--- WHAT IS BEING ASKED ---
Lift every line from the entries that includes the word "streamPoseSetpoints".

THE INPUT: Begin

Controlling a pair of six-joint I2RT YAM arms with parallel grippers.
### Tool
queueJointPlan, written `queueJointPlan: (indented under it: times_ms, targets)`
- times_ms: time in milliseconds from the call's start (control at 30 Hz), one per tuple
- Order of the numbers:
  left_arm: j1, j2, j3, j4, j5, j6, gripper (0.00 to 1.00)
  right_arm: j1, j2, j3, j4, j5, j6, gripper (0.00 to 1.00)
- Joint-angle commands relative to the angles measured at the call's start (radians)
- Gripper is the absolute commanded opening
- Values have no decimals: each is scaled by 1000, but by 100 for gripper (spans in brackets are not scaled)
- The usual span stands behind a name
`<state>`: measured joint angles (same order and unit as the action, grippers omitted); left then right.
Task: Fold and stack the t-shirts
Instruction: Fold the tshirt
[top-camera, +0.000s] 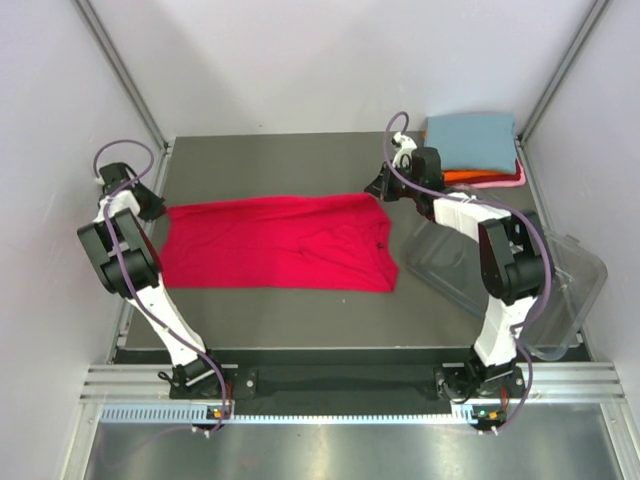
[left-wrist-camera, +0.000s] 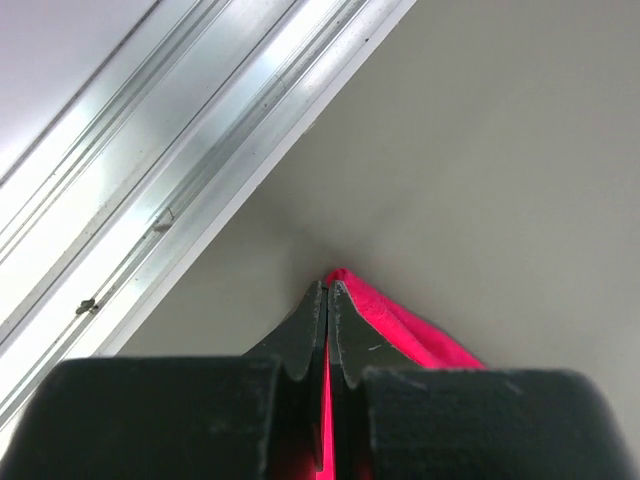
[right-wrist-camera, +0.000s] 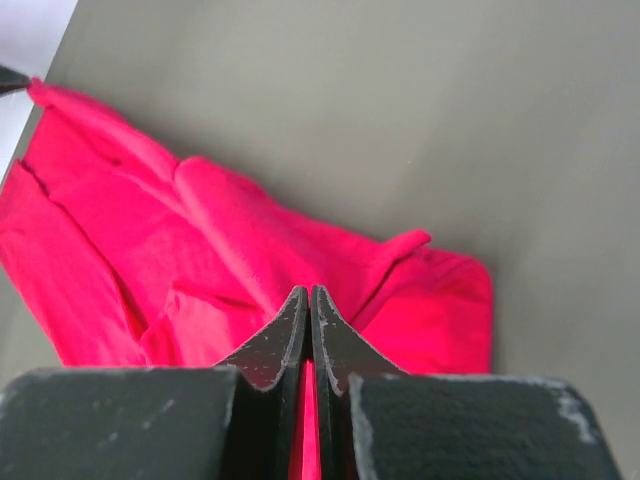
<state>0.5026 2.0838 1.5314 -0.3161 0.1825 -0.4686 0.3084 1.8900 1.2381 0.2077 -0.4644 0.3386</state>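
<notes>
The crimson red t-shirt (top-camera: 280, 240) lies stretched flat across the middle of the table. My left gripper (top-camera: 160, 208) is shut on its far left corner; in the left wrist view (left-wrist-camera: 328, 287) red cloth (left-wrist-camera: 400, 330) shows between and beside the jaws. My right gripper (top-camera: 380, 190) is shut on its far right corner; in the right wrist view (right-wrist-camera: 309, 292) red cloth (right-wrist-camera: 200, 240) runs between the jaws. A folded stack sits at the far right corner: the blue-grey t-shirt (top-camera: 470, 140) on top, the orange one (top-camera: 470, 176) and the pale pink one (top-camera: 495, 182) showing as edges beneath.
A clear plastic tub (top-camera: 520, 275) lies on its side at the right edge, under my right arm. A metal frame rail (left-wrist-camera: 170, 170) runs close beside my left gripper. The dark table (top-camera: 290, 160) has bare surface behind and in front of the red shirt.
</notes>
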Motion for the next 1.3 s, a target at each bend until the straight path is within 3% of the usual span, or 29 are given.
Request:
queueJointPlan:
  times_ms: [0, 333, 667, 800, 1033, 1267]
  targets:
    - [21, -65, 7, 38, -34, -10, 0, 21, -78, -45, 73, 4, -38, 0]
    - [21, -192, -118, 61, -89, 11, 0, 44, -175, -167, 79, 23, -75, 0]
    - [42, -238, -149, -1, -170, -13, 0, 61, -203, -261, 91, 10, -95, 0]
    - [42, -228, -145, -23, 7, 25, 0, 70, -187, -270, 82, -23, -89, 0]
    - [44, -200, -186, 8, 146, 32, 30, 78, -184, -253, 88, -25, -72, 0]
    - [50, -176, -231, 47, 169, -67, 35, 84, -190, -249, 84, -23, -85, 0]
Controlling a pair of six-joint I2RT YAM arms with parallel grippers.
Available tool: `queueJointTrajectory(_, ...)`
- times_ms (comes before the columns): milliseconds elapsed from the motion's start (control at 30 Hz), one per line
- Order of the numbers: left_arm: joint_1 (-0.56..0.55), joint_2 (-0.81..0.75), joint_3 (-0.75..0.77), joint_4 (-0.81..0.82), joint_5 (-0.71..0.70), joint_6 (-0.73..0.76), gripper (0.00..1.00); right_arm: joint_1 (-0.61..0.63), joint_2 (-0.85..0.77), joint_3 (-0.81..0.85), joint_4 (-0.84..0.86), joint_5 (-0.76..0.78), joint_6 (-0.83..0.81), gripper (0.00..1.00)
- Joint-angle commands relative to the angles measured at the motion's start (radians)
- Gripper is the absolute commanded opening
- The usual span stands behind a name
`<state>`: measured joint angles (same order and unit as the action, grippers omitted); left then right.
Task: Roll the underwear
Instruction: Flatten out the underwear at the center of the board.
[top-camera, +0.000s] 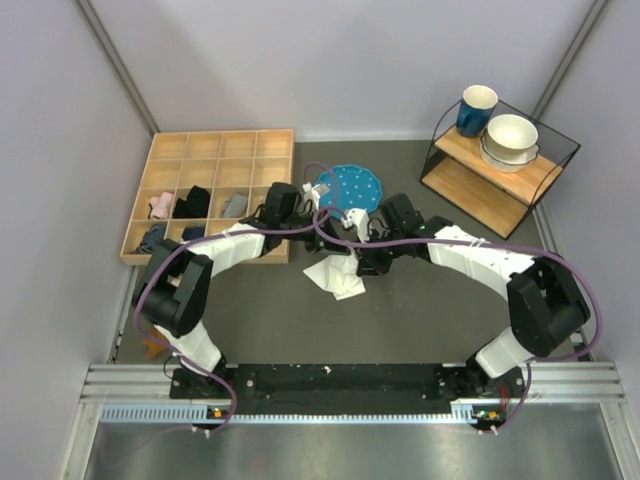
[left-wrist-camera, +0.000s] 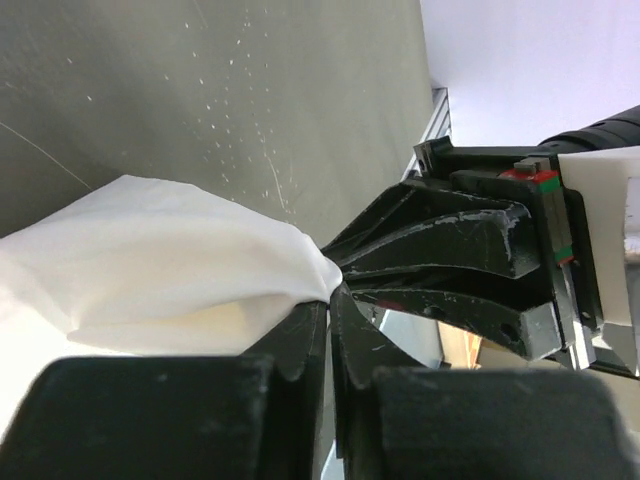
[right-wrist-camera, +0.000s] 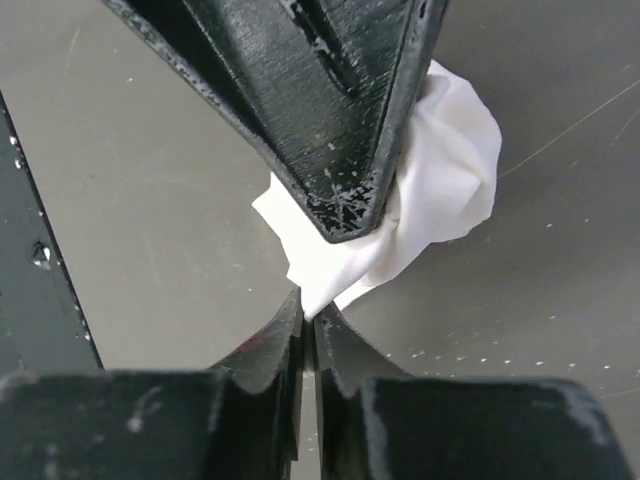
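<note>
The white underwear hangs crumpled above the grey table, in the middle between both arms. My left gripper is shut on an upper fold of it; in the left wrist view the cloth bunches into the closed tips. My right gripper is shut on a corner of the same cloth, its tips pinched together. The two grippers sit almost touching, the left one's finger lying over the cloth in the right wrist view. No waistband lettering shows.
A wooden compartment tray with small cloth bundles lies at the back left. A blue plate sits just behind the grippers. A wire and wood shelf with a bowl and a blue mug stands at the back right.
</note>
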<state>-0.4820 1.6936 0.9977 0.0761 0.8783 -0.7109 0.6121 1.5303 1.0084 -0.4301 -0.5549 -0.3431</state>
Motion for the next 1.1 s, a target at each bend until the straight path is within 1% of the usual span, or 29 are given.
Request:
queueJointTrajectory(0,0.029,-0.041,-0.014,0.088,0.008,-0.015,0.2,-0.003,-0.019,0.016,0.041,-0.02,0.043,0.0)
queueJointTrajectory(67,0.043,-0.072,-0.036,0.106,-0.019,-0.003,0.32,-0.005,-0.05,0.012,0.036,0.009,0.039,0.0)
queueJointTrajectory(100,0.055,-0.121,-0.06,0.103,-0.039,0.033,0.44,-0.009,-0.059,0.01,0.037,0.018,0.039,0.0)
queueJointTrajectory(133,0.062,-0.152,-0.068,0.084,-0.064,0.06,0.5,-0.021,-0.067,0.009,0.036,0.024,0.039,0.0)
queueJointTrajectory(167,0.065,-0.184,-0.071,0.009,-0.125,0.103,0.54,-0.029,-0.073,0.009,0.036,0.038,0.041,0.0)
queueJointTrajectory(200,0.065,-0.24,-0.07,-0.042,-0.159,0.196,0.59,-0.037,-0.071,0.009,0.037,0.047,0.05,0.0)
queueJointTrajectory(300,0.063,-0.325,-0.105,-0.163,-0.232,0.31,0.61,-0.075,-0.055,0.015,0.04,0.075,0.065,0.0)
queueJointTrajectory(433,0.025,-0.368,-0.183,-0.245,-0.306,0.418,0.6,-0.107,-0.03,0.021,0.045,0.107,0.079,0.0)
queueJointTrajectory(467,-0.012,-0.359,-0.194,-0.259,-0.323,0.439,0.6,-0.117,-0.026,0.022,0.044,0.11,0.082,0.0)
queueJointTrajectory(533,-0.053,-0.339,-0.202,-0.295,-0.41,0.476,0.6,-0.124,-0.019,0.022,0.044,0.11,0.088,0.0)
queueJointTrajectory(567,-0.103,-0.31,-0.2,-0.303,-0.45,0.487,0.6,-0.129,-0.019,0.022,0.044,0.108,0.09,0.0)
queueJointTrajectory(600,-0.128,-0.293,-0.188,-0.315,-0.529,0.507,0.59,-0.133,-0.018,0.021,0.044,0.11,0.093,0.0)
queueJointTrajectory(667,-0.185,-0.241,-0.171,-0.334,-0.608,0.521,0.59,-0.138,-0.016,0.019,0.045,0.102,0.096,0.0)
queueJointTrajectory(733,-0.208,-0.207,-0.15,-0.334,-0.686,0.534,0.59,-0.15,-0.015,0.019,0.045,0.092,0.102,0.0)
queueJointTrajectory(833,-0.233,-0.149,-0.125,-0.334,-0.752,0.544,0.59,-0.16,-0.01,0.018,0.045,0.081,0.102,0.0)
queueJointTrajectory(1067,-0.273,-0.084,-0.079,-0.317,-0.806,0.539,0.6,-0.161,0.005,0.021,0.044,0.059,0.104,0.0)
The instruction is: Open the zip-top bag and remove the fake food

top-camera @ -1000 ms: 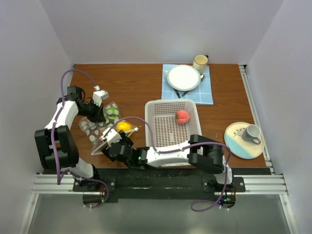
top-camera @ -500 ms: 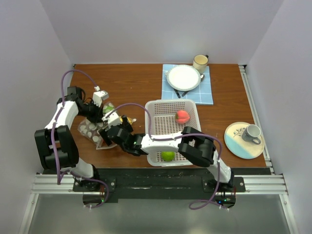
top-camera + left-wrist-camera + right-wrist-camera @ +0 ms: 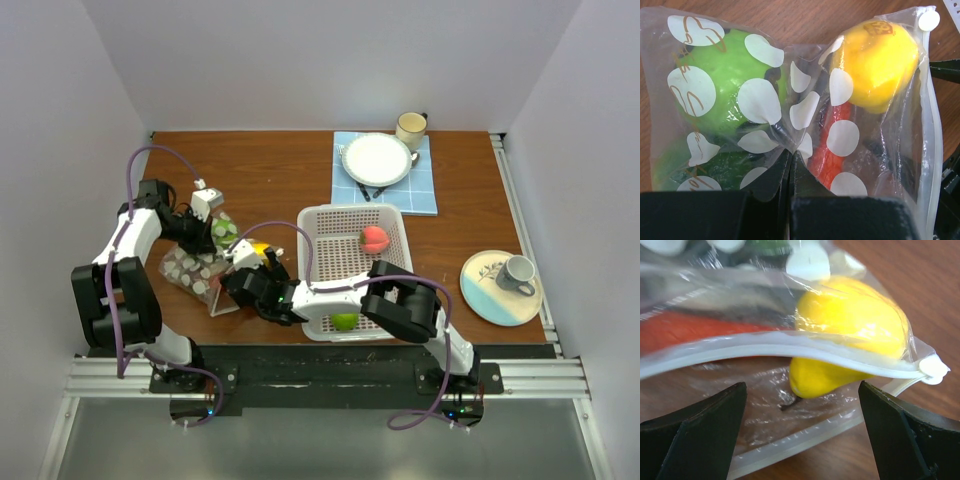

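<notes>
The zip-top bag (image 3: 190, 268), clear with green print and white dots, lies at the left of the table. My left gripper (image 3: 212, 228) is shut on a fold of the bag (image 3: 790, 150). Inside it I see a green piece (image 3: 722, 95), a yellow pear (image 3: 875, 60) and an orange carrot (image 3: 830, 150). My right gripper (image 3: 243, 268) is open at the bag's mouth (image 3: 800, 415), which gapes. The pear (image 3: 850, 330) sits just beyond its fingertips, and the carrot (image 3: 695, 327) lies to the left. A pink peach (image 3: 374, 238) and a green apple (image 3: 345, 320) lie in the basket.
The white perforated basket (image 3: 352, 210) stands right of the bag. A white plate (image 3: 377, 158) on a blue cloth and a mug (image 3: 411, 127) are at the back. A plate with a grey cup (image 3: 516, 272) is at the right edge.
My right gripper has moved from the bag's near corner up to its mouth by the pear. The green apple now shows in the basket. My left gripper still holds the bag.
</notes>
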You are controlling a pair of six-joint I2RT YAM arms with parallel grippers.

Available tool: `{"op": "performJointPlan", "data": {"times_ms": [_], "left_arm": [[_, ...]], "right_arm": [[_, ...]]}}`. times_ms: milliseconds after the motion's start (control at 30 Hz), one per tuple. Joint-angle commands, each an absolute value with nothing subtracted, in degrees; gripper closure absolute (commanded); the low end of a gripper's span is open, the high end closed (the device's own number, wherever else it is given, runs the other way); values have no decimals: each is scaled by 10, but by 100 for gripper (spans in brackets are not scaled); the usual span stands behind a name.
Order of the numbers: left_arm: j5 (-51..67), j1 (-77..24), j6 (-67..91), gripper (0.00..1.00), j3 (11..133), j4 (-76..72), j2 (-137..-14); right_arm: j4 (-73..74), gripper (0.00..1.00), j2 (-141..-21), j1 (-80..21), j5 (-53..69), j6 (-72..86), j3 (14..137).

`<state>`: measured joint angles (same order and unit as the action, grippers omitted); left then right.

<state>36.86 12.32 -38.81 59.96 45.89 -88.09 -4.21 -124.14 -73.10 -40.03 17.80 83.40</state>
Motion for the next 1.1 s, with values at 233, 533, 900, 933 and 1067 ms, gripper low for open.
{"op": "performJointPlan", "data": {"times_ms": [233, 533, 900, 933, 1067], "left_arm": [[376, 124, -406, 100, 601, 466, -873], [375, 124, -414, 100, 599, 472, -872], [366, 124, -428, 100, 591, 472, -869], [366, 124, -428, 100, 591, 472, -869], [368, 124, -428, 100, 590, 471, -872]], "right_arm": [[-33, 1, -1224, -730, -484, 190, 864], [-7, 1, -1274, -709, -562, 237, 945], [50, 3, -1310, -685, -541, 308, 970], [49, 4, -1310, -685, -534, 308, 968], [5, 14, -1302, -685, -509, 300, 939]]}}
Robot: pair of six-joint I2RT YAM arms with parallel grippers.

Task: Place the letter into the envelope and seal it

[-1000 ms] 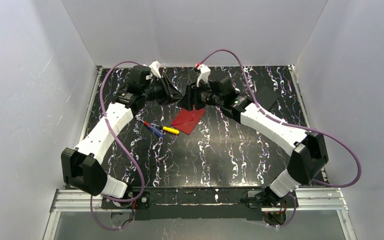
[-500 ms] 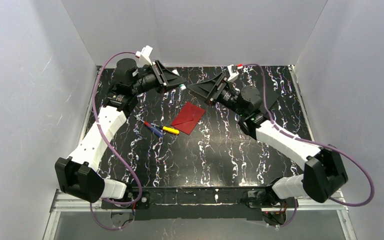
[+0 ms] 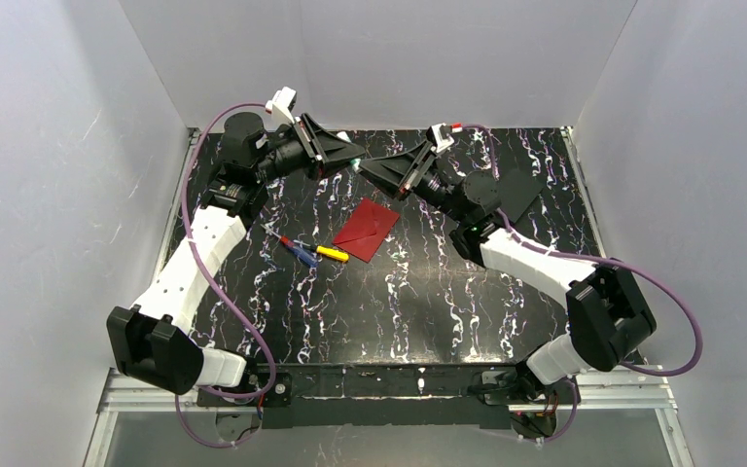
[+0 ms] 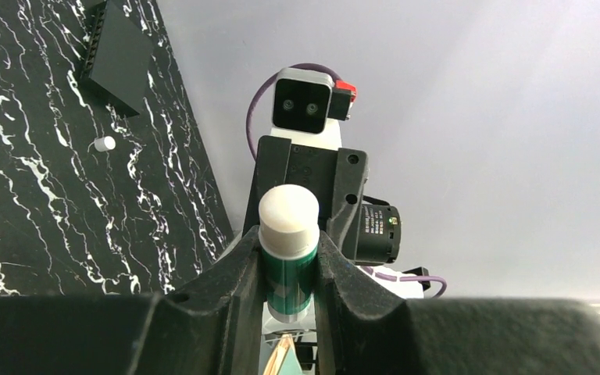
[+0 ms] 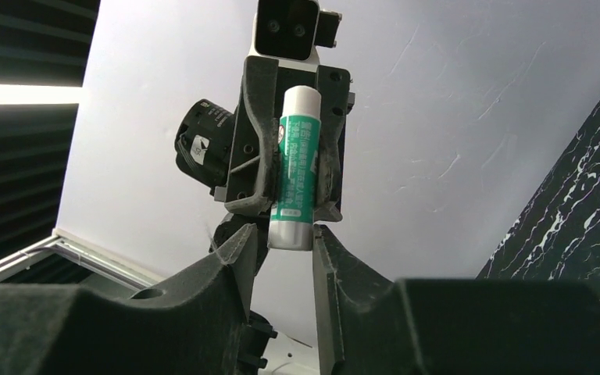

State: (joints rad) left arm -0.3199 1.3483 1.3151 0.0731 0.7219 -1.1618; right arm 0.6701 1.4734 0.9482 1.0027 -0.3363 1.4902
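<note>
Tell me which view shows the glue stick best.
Right wrist: the glue stick shows at full length, green label facing the camera, held in the left tool. The left wrist view shows it foreshortened, white cap foremost. The top view gives only a green speck.

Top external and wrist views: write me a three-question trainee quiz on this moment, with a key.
1. True or false: the envelope lies on the table, in neither gripper.
2. What does the left gripper clamp? A) the envelope B) a glue stick C) a cable
3. Fill in: the fingers of the right gripper flank the stick's ____ end.
Key: 1 true; 2 B; 3 white.
</note>
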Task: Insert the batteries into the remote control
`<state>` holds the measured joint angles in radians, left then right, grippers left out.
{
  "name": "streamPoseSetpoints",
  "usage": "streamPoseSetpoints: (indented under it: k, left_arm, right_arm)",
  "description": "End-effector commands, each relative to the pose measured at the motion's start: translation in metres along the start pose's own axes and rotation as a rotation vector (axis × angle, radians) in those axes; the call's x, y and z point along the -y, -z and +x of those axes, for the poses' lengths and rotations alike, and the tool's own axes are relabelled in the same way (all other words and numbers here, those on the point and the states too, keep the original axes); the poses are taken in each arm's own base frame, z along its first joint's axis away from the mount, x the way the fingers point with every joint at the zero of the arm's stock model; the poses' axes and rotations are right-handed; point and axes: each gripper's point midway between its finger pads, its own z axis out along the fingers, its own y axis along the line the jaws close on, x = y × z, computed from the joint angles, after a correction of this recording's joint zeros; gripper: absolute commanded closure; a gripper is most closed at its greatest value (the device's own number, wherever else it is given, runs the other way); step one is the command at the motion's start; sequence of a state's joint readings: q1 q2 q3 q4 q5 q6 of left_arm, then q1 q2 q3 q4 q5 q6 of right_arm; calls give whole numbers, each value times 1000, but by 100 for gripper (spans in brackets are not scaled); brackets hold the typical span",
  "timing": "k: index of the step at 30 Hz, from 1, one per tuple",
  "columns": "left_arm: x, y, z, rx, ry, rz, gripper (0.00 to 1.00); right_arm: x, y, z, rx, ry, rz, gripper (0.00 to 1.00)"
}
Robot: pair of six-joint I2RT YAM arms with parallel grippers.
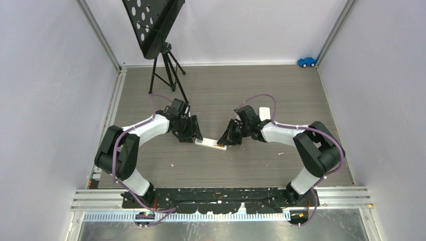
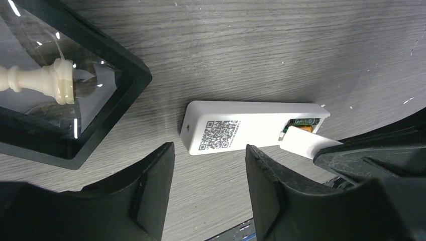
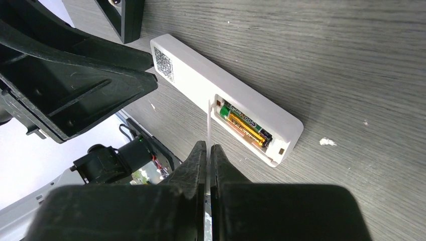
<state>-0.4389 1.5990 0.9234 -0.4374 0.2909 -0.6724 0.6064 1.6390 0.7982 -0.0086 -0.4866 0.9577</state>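
Gray wood-grain table (image 1: 281,90) is carrying everything. Left gripper (image 2: 210,150) is hanging wide open just beside the left, coded end of the white remote (image 3: 193,80), which is lying back-up near center. Right gripper (image 3: 207,146) is clamping a thin white battery cover (image 2: 306,142) at the right end. Two batteries (image 3: 243,125) are sitting side by side in the open compartment.

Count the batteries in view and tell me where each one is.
2. A green-wrapped battery and an orange battery lie side by side in the open compartment of the remote. Others may be hidden from these views.
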Motion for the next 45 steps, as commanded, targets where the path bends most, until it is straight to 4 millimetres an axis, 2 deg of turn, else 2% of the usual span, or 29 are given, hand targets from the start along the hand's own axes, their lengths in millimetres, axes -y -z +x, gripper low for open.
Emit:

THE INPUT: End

--- EXPECTED ANSWER ---
  "name": "streamPoseSetpoints",
  "usage": "streamPoseSetpoints: (indented under it: k, left_arm, right_arm)",

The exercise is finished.